Private Capital Markets and Inequality
What is this research about and why did you do it?
Income and wealth inequality has steadily risen in the U.S. over the last two decades. At the same time, private capital markets have expanded, while public stock market listings have fallen. To what extent could both these trends be related to the increasing participation of high-net-worth individuals (HNWIs) in private capital markets? SEC regulations restrict who can invest in private companies, such that HNWIs are generally the only individuals who can do so. Thus, if these private companies yield excess returns relative to public stock markets, then the growth of private capital markets could raise economic inequalities. Moreover, if the financing provided by HNWIs allows private companies to remain private for longer, then this could generate a self-reinforcing feedback loop between private capital market growth and rising inequality.
How did you answer this question?
We combine data on U.S. private capital market activity from PitchBook with data on U.S. income and wealth inequality. These data allow us to identify HNWIs’ investments in private companies, calculate the returns on these investments, and evaluate the investments’ effects both on the companies raising financing and on economic inequalities. We exploit as a quasi-exogenous shock to HNWIs’ participation in private capital markets the expansion of the federal long-term capital gains tax exclusion on qualified small business stock (QSBS). We also simulate wealth inequality under a counterfactual scenario in which HNWIs had invested in public stock markets rather than private companies.
What did you find?
We find that HNWIs have become more active investors in startups, with the share of financing raised by U.S. early-stage companies from U.S. HNWIs tripling from 2% to 6% from 2004 to 2022. Figure 1 shows that HNWIs earned excess returns on their early-stage investments relative to public stock markets, with the $327 billion accumulated value of these investments by the end of 2022 being almost double that of their counterfactual investments in any major U.S. public stock market index. We then exploit the QSBS reforms to show that HNWIs’ increased early-stage investments induced startups to remain private for longer and raised state-level income inequality, driven by HNWIs’ higher realized capital gains. We also quantify these investments’ implications for U.S. wealth inequality by means of counterfactual simulations. Figure 2 shows that the top 0.5% wealth share would have grown by 26% less from 2010 to 2022 if U.S. HNWIs had invested in the NASDAQ 100 rather than U.S. early-stage companies. Finally, we show that new investor entry increased incumbents’ returns and induced them to expand their early-stage investments, generating a self-reinforcing feedback loop between private capital market growth and inequality.

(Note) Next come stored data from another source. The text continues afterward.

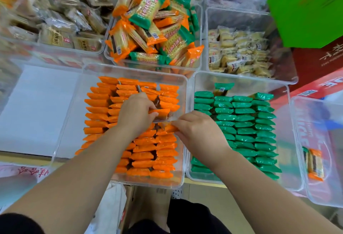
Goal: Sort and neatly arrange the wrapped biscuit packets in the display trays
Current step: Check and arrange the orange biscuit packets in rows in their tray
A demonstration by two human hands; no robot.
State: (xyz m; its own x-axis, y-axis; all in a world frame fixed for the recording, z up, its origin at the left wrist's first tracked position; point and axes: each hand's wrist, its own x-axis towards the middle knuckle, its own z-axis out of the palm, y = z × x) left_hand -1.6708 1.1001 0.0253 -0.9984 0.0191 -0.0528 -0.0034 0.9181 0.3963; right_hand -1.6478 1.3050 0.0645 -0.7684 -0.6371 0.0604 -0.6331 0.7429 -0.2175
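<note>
The left hand [136, 113] is gripping an orange packet [160, 112] with curled fingers and the right hand [201, 131] is pinching its end, just over the orange rows [98, 116] in the clear tray [130, 69].

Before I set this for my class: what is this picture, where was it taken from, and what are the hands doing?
There is no machine here. A person wears one camera on the head, looking down at their own bare hands. The left hand and right hand are both in the orange tray, fingers pinching orange packets among the neat rows. Beside it, the green tray holds rows of green packets. Behind them, a mixed tray has both colours jumbled together, unsorted.
</note>
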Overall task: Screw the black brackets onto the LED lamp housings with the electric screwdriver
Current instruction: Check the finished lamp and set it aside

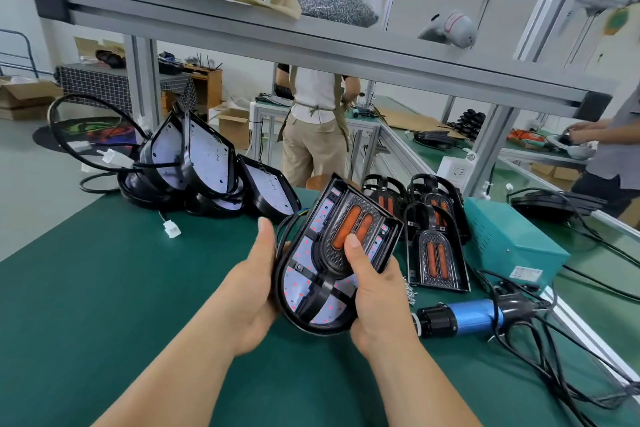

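I hold an LED lamp housing (311, 291) above the green table (121, 288), its white LED board facing up. A black bracket with two orange strips (349, 229) lies on the board. My left hand (252, 284) grips the housing's left rim. My right hand (374, 291) grips the right rim, thumb pressing on the bracket. The blue-bodied electric screwdriver (467, 317) lies on the table to the right, untouched. Loose screws (410, 293) lie beside it.
Several bare housings (204, 170) with cables are piled at the back left. More black brackets (433, 229) stand at the back right beside a teal power box (509, 239). Black cords (554, 357) sprawl at the right. A metal shelf (311, 42) hangs overhead. Two people work at benches behind.
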Action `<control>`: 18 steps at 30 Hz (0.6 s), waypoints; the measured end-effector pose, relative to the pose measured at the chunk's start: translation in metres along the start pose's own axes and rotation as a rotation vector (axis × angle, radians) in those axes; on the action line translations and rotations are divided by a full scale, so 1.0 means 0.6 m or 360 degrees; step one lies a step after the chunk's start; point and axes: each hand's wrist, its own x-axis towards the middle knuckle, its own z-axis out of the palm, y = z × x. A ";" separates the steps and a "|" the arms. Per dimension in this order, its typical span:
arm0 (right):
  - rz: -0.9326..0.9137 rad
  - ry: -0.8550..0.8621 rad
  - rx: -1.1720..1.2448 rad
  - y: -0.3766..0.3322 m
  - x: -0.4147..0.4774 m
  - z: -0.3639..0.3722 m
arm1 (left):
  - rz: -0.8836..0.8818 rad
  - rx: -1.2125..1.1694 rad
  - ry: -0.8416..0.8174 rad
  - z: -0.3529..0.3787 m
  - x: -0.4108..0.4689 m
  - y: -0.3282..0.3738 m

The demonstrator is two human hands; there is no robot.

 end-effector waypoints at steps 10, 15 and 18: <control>0.0051 -0.0192 -0.0064 0.003 -0.013 0.012 | 0.0252 -0.0304 0.0303 -0.006 0.017 -0.020; 0.0395 -0.0279 -0.0436 0.008 -0.025 0.019 | 0.0245 -0.0658 0.0520 -0.007 0.021 -0.011; 0.0613 -0.0309 -0.0382 0.008 -0.030 0.022 | 0.0247 -0.0774 0.0537 -0.011 0.021 -0.007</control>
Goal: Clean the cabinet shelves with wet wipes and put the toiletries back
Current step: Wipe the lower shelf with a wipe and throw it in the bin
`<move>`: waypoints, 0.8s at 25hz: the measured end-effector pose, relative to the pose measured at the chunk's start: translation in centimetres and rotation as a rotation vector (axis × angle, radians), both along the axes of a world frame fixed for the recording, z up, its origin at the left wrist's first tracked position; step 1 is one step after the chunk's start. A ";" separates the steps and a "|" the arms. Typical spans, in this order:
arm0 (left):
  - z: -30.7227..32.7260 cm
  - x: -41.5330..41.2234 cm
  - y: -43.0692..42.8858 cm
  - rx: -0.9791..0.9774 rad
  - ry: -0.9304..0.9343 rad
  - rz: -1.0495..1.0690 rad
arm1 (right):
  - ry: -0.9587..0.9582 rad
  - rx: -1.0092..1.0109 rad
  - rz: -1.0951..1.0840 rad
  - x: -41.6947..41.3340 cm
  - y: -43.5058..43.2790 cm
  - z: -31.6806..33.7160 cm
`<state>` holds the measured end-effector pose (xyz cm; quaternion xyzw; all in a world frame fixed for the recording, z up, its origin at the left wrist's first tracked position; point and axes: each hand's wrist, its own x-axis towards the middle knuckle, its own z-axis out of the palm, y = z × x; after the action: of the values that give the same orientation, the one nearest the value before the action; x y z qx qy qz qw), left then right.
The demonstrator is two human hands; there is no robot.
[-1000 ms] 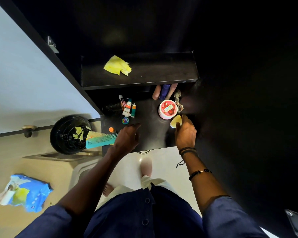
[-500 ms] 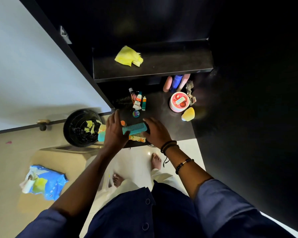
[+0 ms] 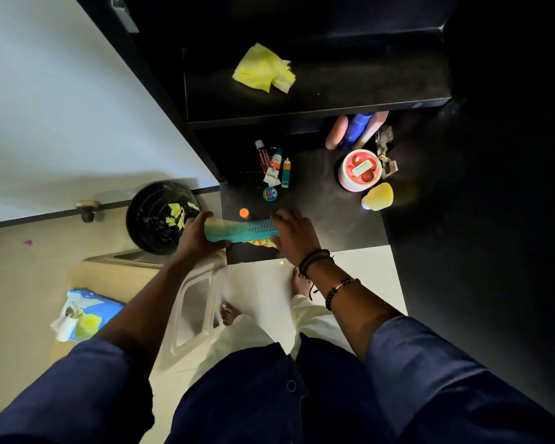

This figure describes the returns that U.S. high-net-worth individuals earned on their early-stage investments in U.S. companies from 2004 to 2022, comparing them to the counterfactual returns that they would have earned had they instead invested in the total return version of any of the NASDAQ 100, S&P 500, or Russell 2000 public stock market indices. The figure plots the accumulated value of their investments by the end of each year, expressed in nominal terms.

This figure compares the baseline top 0.5% wealth share in the U.S. from 2010 to 2022 to the counterfactual top 0.5% wealth share, constructed by replacing U.S. high-net-worth individuals’ realized and unrealized capital gains from their early-stage investments in U.S companies from 2004 to 2022 with counterfactual capital gains based on the total return version of the NASDAQ 100 public stock market index. We present the counterfactuals both without and with rescaling the capital gains from PitchBook to match the total QSBS exclusions reported in tax filings from the IRS.
What implications does this have for the study (research and teaching) of wealth concentration or economic inequality?
Wealthy investors’ access to exclusive opportunities to invest in private companies has become an important driver of income and wealth inequality dynamics in the U.S. Its importance is likely to keep growing as private capital markets continue to expand relative to public stock markets while access to them remains restricted. Policymakers are currently debating widening that access as a result, although our evidence suggests that access does not necessarily imply success: HNWIs’ rankings in the distribution of their annual rates of return are persistent. Thus, differences in skill in early-stage investing may amplify the inequality within private capital markets at the same time as inequality between HNWIs and the individuals excluded from those markets is already growing.
What are the next steps in your agenda?
Since private capital markets are growing globally, it would be interesting to extend the analysis beyond the U.S. This extension would help us identify how the differences in financial structure, tax regimes, pension systems, and the organization of private capital markets shape the relationship between the growth of those markets and the rise in economic inequalities. Another extension would be to embed our findings in a general-equilibrium framework that captures additional mechanisms, including companies’ endogenous financing and listing decisions, equilibrium effects on asset prices and employment, and changes in the allocation of savings across asset classes.
Citation and related resources
Gocmen, A., Martínez-Toledano, C., and Mittal, V. “Private Capital Markets and Inequality.” CEPR Discussion Paper No. 21478.